Delegates at the annual meeting of user group The Infrastructure Forum (Tif) last week were told that IT infrastructure managers should act to correct major security flaws in most network management systems.
Tif members are trying to alert their boards to the true scale of the business threat posed by major security weaknesses in the ubiquitous Simple Network Management Protocol (SNMP) which came to light earlier this year.
IT directors from FTSE 500 companies discussed the threat to business at the Tif conference.

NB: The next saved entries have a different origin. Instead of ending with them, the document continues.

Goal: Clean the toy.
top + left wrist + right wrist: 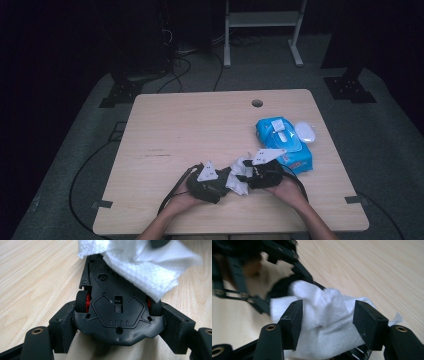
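Pale wooden counter (200, 130), dark room. Black toy car with red wheel hubs (117, 312) clamped belly-up in left tongs (206, 184) for cleaning; white crumpled wipe (324, 322) draped on it, between open right tongs (332, 320), unpressed.

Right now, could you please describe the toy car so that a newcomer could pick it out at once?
Start at the wooden table and go to its near edge, where the person's two grippers meet. The left gripper clamps the toy car upside down. It is black with red wheel hubs, unlike the white wipe draped over it or the blue wipe pack farther right.
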Motion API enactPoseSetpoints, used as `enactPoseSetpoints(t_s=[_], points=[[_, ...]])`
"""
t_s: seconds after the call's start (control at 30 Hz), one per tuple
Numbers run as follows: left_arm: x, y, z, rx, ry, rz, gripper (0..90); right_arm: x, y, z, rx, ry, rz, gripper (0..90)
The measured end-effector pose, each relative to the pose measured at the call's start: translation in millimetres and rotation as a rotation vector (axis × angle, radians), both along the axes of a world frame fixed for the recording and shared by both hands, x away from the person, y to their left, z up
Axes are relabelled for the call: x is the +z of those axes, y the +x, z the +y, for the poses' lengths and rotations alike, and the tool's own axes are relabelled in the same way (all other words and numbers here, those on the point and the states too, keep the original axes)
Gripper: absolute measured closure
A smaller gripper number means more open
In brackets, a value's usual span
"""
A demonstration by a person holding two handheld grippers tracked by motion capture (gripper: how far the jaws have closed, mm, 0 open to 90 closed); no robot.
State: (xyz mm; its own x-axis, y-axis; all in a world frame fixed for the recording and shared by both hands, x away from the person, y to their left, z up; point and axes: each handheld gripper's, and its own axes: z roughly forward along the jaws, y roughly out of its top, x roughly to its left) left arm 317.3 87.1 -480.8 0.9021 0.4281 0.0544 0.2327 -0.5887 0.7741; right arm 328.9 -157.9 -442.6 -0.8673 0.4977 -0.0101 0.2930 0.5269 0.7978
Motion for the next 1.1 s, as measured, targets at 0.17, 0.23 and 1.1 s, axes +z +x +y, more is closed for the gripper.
enactPoseSetpoints(t_s=[0.17,0.23,1.1], points=[[-0.2,1.6,0.6,0.009,-0.024,0.015,23.3,-12.5,6.0,9.0,0.018,0.011,0.031,45.8],[-0.2,2.1,1.0,0.01,-0.027,0.016,23.3,-12.9,4.9,9.2,0.013,0.03,0.04,63.3],[3.9,-1.5,-1.8,0.007,-0.013,-0.027,23.3,-11.4,-17.2,49.4,0.093,0.088,0.045,80.8]])
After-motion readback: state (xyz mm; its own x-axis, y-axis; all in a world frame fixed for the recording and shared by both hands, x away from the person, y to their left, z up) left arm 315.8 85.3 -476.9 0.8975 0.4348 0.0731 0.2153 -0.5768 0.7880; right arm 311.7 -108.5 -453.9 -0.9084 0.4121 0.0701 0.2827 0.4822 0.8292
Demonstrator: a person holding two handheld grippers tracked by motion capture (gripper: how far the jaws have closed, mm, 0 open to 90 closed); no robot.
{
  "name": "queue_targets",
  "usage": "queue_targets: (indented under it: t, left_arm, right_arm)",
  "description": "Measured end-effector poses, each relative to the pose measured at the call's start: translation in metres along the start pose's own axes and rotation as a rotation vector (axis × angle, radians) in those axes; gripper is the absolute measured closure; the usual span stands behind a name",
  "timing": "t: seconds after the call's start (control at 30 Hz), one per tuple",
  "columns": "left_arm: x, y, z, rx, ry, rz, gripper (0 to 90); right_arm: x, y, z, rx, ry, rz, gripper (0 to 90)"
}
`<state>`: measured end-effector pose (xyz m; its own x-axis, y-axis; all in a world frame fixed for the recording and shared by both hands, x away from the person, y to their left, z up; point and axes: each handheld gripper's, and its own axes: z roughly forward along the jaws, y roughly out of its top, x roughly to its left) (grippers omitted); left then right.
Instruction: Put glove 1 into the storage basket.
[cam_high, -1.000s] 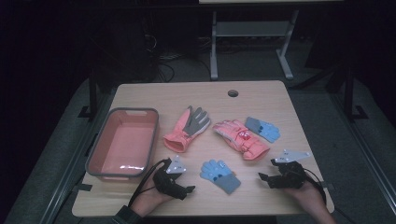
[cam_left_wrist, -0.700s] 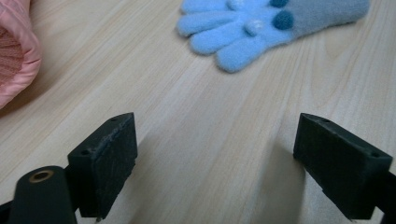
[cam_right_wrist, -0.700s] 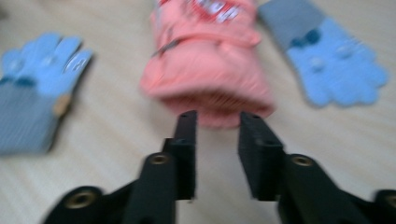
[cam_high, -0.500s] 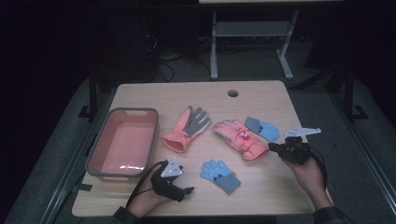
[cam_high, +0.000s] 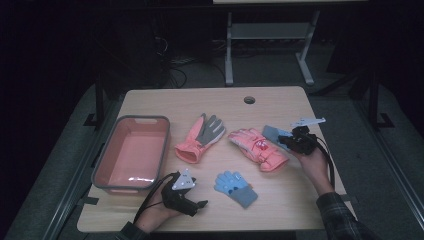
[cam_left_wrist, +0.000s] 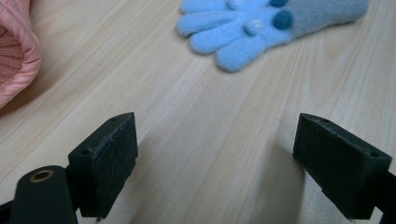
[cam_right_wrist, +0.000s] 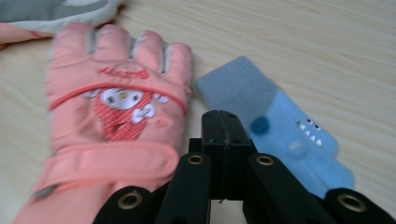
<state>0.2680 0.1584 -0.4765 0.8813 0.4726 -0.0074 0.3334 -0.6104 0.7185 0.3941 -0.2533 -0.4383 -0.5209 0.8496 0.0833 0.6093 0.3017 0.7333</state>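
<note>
A pink glove with a cartoon face (cam_high: 257, 149) (cam_right_wrist: 112, 107) lies right of centre. A small blue glove (cam_high: 271, 132) (cam_right_wrist: 280, 121) lies against its far side. My right gripper (cam_high: 282, 141) (cam_right_wrist: 223, 125) hovers over these two, shut with nothing between its jaws. A second pink glove (cam_high: 200, 137), grey palm up, lies in the middle of the table. Another blue glove (cam_high: 235, 187) (cam_left_wrist: 271, 23) lies near the front. My left gripper (cam_high: 199, 203) (cam_left_wrist: 215, 163) rests on the table just left of it. Its jaws have just been opening and stand open with nothing between them.
A pink basin (cam_high: 107, 165) with nothing in it stands at the table's left. The pink glove's cuff (cam_left_wrist: 14, 56) is at the left edge of the left gripper view. A round cable hole (cam_high: 249, 100) is near the far edge. A metal frame stands beyond the table.
My right hand has moved from the front right edge away from me, up to the pink cartoon glove and the blue glove beside it. The left hand has stayed put.
</note>
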Motion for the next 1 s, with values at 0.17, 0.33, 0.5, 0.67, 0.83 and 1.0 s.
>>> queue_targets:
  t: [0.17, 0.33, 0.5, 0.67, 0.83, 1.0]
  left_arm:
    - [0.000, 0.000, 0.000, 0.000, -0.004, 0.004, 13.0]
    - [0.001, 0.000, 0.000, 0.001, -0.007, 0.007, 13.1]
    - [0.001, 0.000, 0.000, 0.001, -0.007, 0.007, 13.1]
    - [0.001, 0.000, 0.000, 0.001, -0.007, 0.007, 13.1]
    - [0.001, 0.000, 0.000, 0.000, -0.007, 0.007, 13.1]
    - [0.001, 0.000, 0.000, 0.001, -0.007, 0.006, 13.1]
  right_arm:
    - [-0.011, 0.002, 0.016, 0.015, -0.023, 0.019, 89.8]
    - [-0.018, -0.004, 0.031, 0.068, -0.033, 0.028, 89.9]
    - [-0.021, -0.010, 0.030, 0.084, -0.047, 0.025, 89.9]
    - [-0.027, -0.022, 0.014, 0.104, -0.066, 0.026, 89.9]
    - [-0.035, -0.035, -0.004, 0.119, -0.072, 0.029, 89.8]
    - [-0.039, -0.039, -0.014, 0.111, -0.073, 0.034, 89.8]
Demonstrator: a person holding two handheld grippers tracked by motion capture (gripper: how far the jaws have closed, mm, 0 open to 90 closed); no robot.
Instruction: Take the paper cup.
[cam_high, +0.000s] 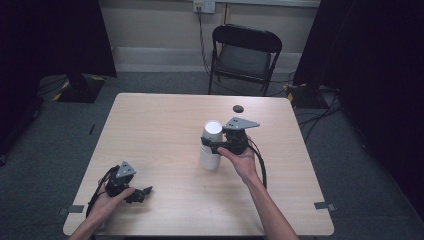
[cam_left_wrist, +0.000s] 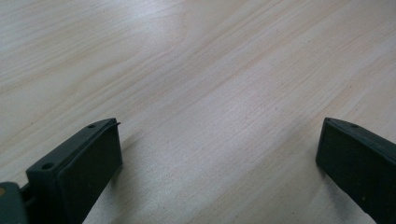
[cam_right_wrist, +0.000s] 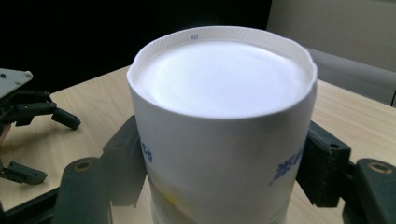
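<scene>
Item: white paper cup (cam_right_wrist: 219, 126), inverted on table (cam_high: 165, 125); right tool (cam_high: 212, 144) clamping its wall — squeezing gently, avoiding crushing. Left tool (cam_high: 142, 192) resting, jaws apart.

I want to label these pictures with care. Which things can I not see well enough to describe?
- Blue print on the white cup, right gripper view: the right gripper jaws cover most of it.
- Cup's base, right gripper view: cut off by the bottom edge.
- Small dark round thing on the table, high view: too small to identify.
- Left gripper body, left gripper view: cut off by the edges.
</scene>
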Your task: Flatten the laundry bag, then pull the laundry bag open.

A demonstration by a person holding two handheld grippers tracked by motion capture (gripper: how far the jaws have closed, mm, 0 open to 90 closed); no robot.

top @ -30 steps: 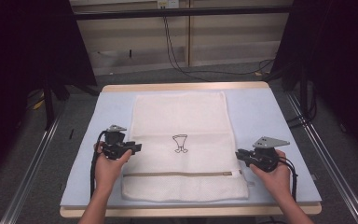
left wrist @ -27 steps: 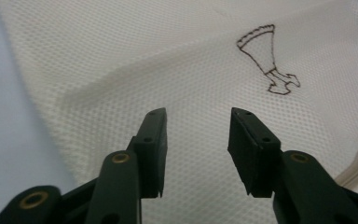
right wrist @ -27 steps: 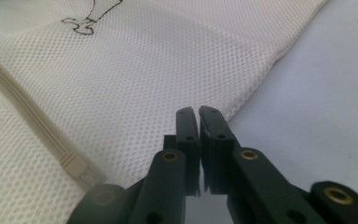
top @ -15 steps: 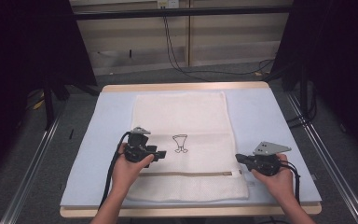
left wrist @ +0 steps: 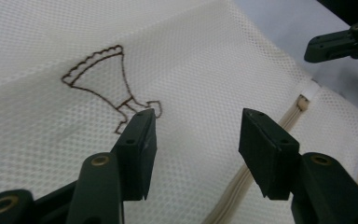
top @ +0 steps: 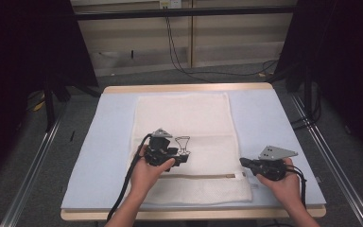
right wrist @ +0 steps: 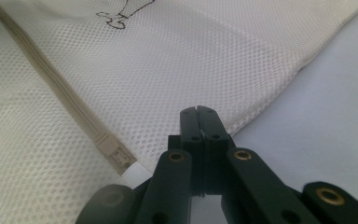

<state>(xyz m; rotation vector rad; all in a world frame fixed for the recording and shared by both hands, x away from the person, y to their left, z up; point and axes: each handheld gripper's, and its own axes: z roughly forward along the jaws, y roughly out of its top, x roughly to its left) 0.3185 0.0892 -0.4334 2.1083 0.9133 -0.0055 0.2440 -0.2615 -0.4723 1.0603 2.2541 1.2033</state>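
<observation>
Mesh bag (top: 189, 142) lies flat mid-table (top: 99, 142), long axis running away from me; zipper (top: 203, 176) runs across near my end. My left tongs (top: 182, 158) sit over the bag by the stitched motif (top: 183, 143) — jaws just been opening, abt halfway, nothing between them. Right tongs (top: 242, 162) at the zip's right end — jaws fully closed; whether they pinch mesh, can't tell.

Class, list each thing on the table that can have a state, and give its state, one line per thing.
Mesh bag: lying flat, unfolded.
Zip: closed as far as it shows.
Left hand-held gripper: jaws apart, just been opening, nothing between them.
Right hand-held gripper: jaws shut at the bag's edge; whether they pinch it is unclear.
</observation>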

Jonathan Mitchell, chairman of Tif, said, "The vulnerability is real and more wide-ranging than before - Tif is encouraging preparedness."
The conference heard that the weakness is similar to the vulnerability in Microsoft's Internet Information Server (IIS) which was exploited by the Nimda virus last year. The danger is that buffer overflow attacks will be used to allow hackers to take control of companies' servers.
This raises the spectre of multiple access attacks via all forms of entry - even private branch exchange telephone networks - and of "sleeper" attacks where, once inside a network, a virus lies dormant until triggered at a later date. "Nimda had no destructive payload but the next attack could," said one attendee.
Tif members were warned to be methodical about patching Microsoft IIS and SNMP systems, giving priority to external links, such as firewalls and routers, followed by mission-critical systems.